Путь Кампанеллы лежал через Неаполь. Здесь он задержался. Это большой риск, но слишком многое связало его с Неаполем, чтобы сразу его покинуть.

Кампанелла так изменился, что некоторые прежние знакомые не узнавали его. Другие притворялись, что не узнают. До Неаполя дошли слухи, что инквизиция выпустила его, не оправдав. Печальная известность определяла теперь отношение к нему окружающих: многие предпочитали обойти его стороной, чтобы, не дай бог, не напомнить о прежнем знакомстве. Для других, напротив, то, что Кампанеллу преследовала Святая Служба, было свидетельством - вот человек, которому можно доверять. Однако принять гостеприимство кого-нибудь из старых друзей Кампанелла отказался. Он снова нашел пристанище у людей бедных и необразованных, никогда прежде о нем не слыхавших.

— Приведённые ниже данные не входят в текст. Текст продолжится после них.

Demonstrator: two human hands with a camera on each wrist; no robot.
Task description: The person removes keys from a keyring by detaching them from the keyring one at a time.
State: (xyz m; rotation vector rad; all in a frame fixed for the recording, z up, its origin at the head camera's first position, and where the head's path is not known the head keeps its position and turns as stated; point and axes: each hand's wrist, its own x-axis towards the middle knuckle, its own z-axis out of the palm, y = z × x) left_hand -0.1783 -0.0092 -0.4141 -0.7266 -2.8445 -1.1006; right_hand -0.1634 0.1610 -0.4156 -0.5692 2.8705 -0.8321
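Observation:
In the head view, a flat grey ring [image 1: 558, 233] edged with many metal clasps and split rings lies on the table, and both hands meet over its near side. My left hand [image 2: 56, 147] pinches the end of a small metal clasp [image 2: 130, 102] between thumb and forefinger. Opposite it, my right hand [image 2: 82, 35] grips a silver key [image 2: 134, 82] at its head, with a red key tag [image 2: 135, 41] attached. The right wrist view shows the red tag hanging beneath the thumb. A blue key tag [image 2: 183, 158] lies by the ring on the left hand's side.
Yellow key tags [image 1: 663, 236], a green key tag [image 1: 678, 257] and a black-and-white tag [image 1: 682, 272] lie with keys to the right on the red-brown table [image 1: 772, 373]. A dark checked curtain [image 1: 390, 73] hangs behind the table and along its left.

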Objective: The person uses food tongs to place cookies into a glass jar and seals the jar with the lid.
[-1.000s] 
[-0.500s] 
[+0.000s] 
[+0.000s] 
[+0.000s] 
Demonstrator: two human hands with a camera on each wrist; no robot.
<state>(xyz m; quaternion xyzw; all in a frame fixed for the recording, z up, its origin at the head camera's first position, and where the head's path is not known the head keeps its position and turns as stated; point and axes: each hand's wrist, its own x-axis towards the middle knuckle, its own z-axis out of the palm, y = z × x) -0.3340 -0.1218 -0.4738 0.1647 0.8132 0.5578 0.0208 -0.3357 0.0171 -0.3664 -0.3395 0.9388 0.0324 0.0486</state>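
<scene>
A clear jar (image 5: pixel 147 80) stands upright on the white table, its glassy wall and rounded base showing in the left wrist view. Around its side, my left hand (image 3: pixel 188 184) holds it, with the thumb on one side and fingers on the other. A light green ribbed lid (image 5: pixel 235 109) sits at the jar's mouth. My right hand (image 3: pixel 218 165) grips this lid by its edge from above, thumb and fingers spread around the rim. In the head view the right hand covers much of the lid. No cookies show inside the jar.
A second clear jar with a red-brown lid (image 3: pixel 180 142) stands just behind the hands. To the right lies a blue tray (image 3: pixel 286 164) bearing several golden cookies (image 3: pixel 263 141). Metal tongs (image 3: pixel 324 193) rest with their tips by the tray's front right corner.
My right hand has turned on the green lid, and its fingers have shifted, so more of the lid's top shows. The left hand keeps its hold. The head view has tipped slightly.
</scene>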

В заключении Кампанелла стосковался по книгам. Велик соблазн побывать в библиотеке монастыря Сан-Доменико Маджоре. Там осталось столько непрочитанных книг! Любопытно увидеть, как его встретит библиотекарь, который - Кампанелла не сомневался в этом - донес о его крамольных словах: "Что значит - "отлучат"?" Испугается он, увидев Кампанеллу? Встретит его как ни в чем не бывало? А может, станет каяться, оправдываться, лебезить? Нет, такого опыта Кампанелла не может себе позволить. Предоставим доносчика его собственной совести. Он заслуживает презрения. Но еще большего презрения заслуживают те, кто превращают людей в доносчиков.

За время отсутствия Кампанеллы круг неаполитанцев, интересующихся науками, сильно изменился. Делла Порта совсем одряхлел. Он раздавлен. Когда он находился в Риме, его вызвали к папе. Его святейшество назвал учетного колдуном, кричал на него и топал ногами, повелел прекратить греховные опыты и, вернувшись в Неаполь, немедленно распустить "Академию для изучения тайн природы". Ему так и не удалось напечатать своих последних трудов. Из других стран, где цензура не так жестока, доходят вести о появлении книг, где высказываются мысли, похожие на те, к которым он пришел первым. Горько это!